I looked around the room for something to put the swabs into. Without going through her luggage there was nothing obvious. I called through the door, "Save the swab. I'm going downstairs," and I went down, stepping over the body without looking down at it.

I searched the place again from end to end to make sure there was nobody hiding in a beer cooler or behind empty crates. When I was sure, I went to the bar and took down the Black Velvet. It had never tasted better. The purity of the taste thrilled me and it went down like soft fire, spreading out through my whole body. Then I picked up some foil wrap from the kitchen and went back up.

She answered nervously when I knocked. "Who is it?"

"Chief Bennett."

She opened the door for me and stood back, not speaking.

She was wearing the bottom half of a brown pants suit and a white brassiere. I said, "I'll wait outside while you dress," but she shook her head silently so I picked up the swab she had left on the dresser and wrapped it in some of the foil. Then I took out the other and wrapped it. The move was probably unnecessary. The guy on the stairs was most likely the culprit. But if he weren't, we would need this evidence when I brought the guy in, and I intended to. Rape is the worst crime in the book, for my money. I asked her, "Do you have a lipstick I can borrow?"

She looked at me in surprise, wondering if she had heard right, and I tried a tiny laugh to let her know that the world was still rotating on its axis despite what had happened to her tonight.

"Not for me-I doubt you have my shade. I just want to mark these."

She said, "Oh," in a faint voice, and looked in her purse. The lipstick was very pale but it marked on the foil. I marked the appropriate one "Oral" and put both in my breast pocket.

She was fully dressed by now, in a fawn sweater and the jacket of her pants suit. I sat down on the bed and gestured for her to take the chair. She did, and I told her what had to happen.

"You can't stay here alone. What I'm proposing is that I take you back to the station. There's a policewoman there and you'll be safe until your parents get there. I guess they're still at the dance."

She began to weep silently, only the movement of her shoulders giving away what was happening. I stood up and squeezed her shoulder. "It's all over. You're going to be okay. Tomorrow morning, soon as the snow is cleared, your folks will take you to the hospital in Sunbridge. If they prefer they can ship you right down to Toronto on one of your dad's helicopters."

She snuffled quietly and I told her, "First off, you'll need your outdoor clothes. I've got a snowmobile just up the road. It's cold outside."

She stood up automatically and looked for her boots. They were lying beside the bed. So were her other clothes-blue jeans, the Irish sweater, and her underwear. The panties were torn. I picked them up and put them in my pocket with the swabs. More evidence. She watched me without speaking. I didn't like that. She was in shock and I didn't want her going catatonic on me.
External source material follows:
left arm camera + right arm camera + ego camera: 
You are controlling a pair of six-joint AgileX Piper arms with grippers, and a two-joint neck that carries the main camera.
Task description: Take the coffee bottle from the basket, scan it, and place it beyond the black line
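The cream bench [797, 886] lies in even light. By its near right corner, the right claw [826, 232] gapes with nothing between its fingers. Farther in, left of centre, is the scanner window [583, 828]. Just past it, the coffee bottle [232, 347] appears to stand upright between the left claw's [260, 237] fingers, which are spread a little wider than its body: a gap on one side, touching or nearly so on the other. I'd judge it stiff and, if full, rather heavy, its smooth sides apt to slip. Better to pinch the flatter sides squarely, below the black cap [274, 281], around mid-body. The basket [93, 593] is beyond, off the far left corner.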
I was glad Val would be waiting at the station.

"Get your coat and we'll go." Her coat was on the back of the door on a hanger. It was raccoon, but made from lush pelts sewn in a chevron pattern. It was as expensive as most mink coats but without the pretension.

"That's good. You'll be snug in that. Put a scarf over your head and we'll go."

She came out of the room and I locked it. Anyone who chose could slip the lock in a moment as I had, but it was the closest I could come to sealing the crime scene for forensic investigation later. Nancy was taller in her boots, but frail-seeming and timid. I took her by the elbow and checked her for a moment.

"Nancy, the man I shot is lying on the stairs. He can't hurt you any more, so don't be afraid. I'll take your arm. When we get to him, tell me if he was the guy who assaulted you."

She looked at me wide-eyed, as if I were speaking a foreign language. I gave her a little nod. "Come on, now, be brave." I held her elbow and walked one step ahead of her down the stairs to the body. When we reached it I asked her, "Is he the one?"

She burst into tears, nodding her head over and over, wordlessly.